- Task description:
Repeat the data below exactly, with every entry included.
[[ Records for processing, beginning ]]
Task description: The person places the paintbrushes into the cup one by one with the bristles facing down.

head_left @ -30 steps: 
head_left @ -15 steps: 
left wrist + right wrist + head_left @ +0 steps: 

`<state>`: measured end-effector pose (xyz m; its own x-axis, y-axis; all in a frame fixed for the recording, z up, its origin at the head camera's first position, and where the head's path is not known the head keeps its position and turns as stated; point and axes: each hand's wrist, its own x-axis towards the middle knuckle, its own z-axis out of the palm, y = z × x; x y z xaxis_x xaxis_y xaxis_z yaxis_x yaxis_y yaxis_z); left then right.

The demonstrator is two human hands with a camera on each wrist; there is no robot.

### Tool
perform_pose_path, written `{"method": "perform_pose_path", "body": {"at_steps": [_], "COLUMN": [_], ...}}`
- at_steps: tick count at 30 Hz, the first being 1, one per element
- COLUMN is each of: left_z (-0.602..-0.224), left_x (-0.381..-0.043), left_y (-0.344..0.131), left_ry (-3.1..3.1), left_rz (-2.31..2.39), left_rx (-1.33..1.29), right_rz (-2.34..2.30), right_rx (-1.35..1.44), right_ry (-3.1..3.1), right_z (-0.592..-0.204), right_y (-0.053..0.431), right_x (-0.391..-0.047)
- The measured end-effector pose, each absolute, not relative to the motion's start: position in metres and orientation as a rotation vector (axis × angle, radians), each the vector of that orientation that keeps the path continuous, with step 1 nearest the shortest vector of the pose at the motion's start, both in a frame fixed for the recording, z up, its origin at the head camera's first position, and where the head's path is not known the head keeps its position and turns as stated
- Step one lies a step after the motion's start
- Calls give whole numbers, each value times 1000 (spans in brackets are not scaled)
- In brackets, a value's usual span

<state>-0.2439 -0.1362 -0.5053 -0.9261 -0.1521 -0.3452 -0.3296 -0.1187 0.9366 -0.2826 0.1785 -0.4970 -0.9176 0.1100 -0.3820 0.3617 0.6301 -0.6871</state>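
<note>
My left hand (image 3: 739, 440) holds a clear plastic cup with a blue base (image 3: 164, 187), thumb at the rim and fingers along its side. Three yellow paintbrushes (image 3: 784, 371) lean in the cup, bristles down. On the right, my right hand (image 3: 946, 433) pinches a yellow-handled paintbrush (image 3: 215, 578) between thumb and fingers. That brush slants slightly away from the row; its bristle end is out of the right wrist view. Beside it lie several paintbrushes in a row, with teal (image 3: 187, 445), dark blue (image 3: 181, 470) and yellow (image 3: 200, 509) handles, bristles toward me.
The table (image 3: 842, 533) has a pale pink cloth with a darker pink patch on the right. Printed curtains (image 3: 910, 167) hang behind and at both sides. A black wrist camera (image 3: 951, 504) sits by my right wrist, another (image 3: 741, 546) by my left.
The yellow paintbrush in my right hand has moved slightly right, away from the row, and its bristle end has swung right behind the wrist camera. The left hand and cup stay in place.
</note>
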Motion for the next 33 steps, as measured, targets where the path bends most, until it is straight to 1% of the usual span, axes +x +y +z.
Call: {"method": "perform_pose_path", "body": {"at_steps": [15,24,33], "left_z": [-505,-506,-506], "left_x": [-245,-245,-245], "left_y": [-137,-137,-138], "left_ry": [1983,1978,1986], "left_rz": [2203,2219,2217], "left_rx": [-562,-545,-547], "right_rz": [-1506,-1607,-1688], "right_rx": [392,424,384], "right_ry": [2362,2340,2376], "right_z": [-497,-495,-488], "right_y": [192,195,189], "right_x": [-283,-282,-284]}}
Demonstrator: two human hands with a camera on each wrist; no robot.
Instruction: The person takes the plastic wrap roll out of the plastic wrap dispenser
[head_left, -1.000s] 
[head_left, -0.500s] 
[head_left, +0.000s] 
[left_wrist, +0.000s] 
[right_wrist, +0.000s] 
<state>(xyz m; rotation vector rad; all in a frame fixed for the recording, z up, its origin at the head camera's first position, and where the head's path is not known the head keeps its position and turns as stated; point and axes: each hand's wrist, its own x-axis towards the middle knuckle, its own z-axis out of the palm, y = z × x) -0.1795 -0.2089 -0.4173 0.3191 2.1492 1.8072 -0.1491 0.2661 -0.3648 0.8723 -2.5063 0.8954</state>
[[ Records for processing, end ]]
- Solution to this task:
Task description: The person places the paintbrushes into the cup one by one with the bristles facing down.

head_left @ -30 steps: 
head_left @ -15 steps: 
left wrist + right wrist + head_left @ +0 steps: 

`<state>`: measured end-effector pose (xyz m; its own x-axis, y-axis; all in a frame fixed for the recording, z up, its origin at the head camera's first position, and where the head's path is not known the head keeps its position and turns as stated; point and axes: each hand's wrist, its own x-axis towards the middle knuckle, its own z-axis out of the palm, y = z × x; x y z xaxis_x xaxis_y xaxis_z yaxis_x yaxis_y yaxis_z); left then right.

The demonstrator is two human hands with a camera on each wrist; there is no robot.

### Tool
perform_pose_path, written `{"method": "perform_pose_path", "body": {"at_steps": [_], "COLUMN": [_], ...}}`
- at_steps: tick count at 30 Hz, the first being 1, one per element
- COLUMN is each of: left_z (-0.602..-0.224), left_x (-0.381..-0.043), left_y (-0.344..0.131), left_ry (-3.1..3.1), left_rz (-2.31..2.39), left_rx (-1.33..1.29), right_rz (-2.34..2.30), right_rx (-1.35..1.44), right_ry (-3.1..3.1), right_z (-0.592..-0.204), right_y (-0.053..0.431), right_x (-0.391..-0.047)
- The measured end-effector pose, each absolute, not relative to the motion's start: position in metres and orientation as a rotation vector (axis × angle, radians), each the vector of that orientation that keeps the path continuous, with step 1 nearest the shortest vector of the pose at the motion's start, both in a frame fixed for the recording, z up, its origin at the head camera's first position, and where the head's path is not known the head keeps its position and turns as stated
- Step one lies a step after the motion's start
- Calls give whole numbers, each value times 1000 (spans in brackets are not scaled)
- In brackets, a value's usual span

<state>-0.2439 -0.1362 -0.5053 -0.9261 -0.1521 -0.3452 -0.3296 -0.1187 0.9366 -0.2826 0.1785 -0.4970 -0.9176 0.1100 -0.3820 0.3617 0.6301 -0.6871</state>
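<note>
My left hand (image 3: 739, 440) holds a clear plastic cup with a blue base (image 3: 164, 187), thumb at the rim and fingers along its side. Three yellow paintbrushes (image 3: 784, 371) lean in the cup, bristles down. On the right, my right hand (image 3: 946, 433) pinches a yellow-handled paintbrush (image 3: 215, 578) between thumb and fingers. That brush slants slightly away from the row; its bristle end is out of the right wrist view. Beside it lie several paintbrushes in a row, with teal (image 3: 187, 445), dark blue (image 3: 181, 470) and yellow (image 3: 200, 509) handles, bristles toward me.
The table (image 3: 842, 533) has a pale pink cloth with a darker pink patch on the right. Printed curtains (image 3: 910, 167) hang behind and at both sides. A black wrist camera (image 3: 951, 504) sits by my right wrist, another (image 3: 741, 546) by my left.
The yellow paintbrush in my right hand has moved slightly right, away from the row, and its bristle end has swung right behind the wrist camera. The left hand and cup stay in place.
</note>
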Motion for the next 33 steps, as measured, targets where the path bends most, until it is straight to 1% of the usual span, axes +x +y +z.
Call: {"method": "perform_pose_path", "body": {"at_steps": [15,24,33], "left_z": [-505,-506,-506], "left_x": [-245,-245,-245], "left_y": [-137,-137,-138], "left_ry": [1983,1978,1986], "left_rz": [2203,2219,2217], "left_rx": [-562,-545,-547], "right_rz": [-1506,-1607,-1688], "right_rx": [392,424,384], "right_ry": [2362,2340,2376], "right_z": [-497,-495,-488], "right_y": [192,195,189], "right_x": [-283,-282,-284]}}
Demonstrator: two human hands with a camera on each wrist; no robot.
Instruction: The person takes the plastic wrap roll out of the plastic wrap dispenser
[head_left, -1.000s] 
[head_left, -0.500s] 
[head_left, +0.000s] 
[left_wrist, +0.000s] 
[right_wrist, +0.000s] 
<state>(xyz m; rotation vector rad; all in a frame fixed for the recording, z up, its origin at the head camera's first position, and where the head's path is not known the head keeps its position and turns as stated; point and axes: each hand's wrist, its own x-axis towards the middle knuckle, its own z-axis out of the palm, y = z × x) -0.1795 -0.2089 -0.4173 0.3191 2.1492 1.8072 -0.1491 0.2661 -0.3648 0.8723 -2.5063 0.8954</state>

The response to this exercise is done.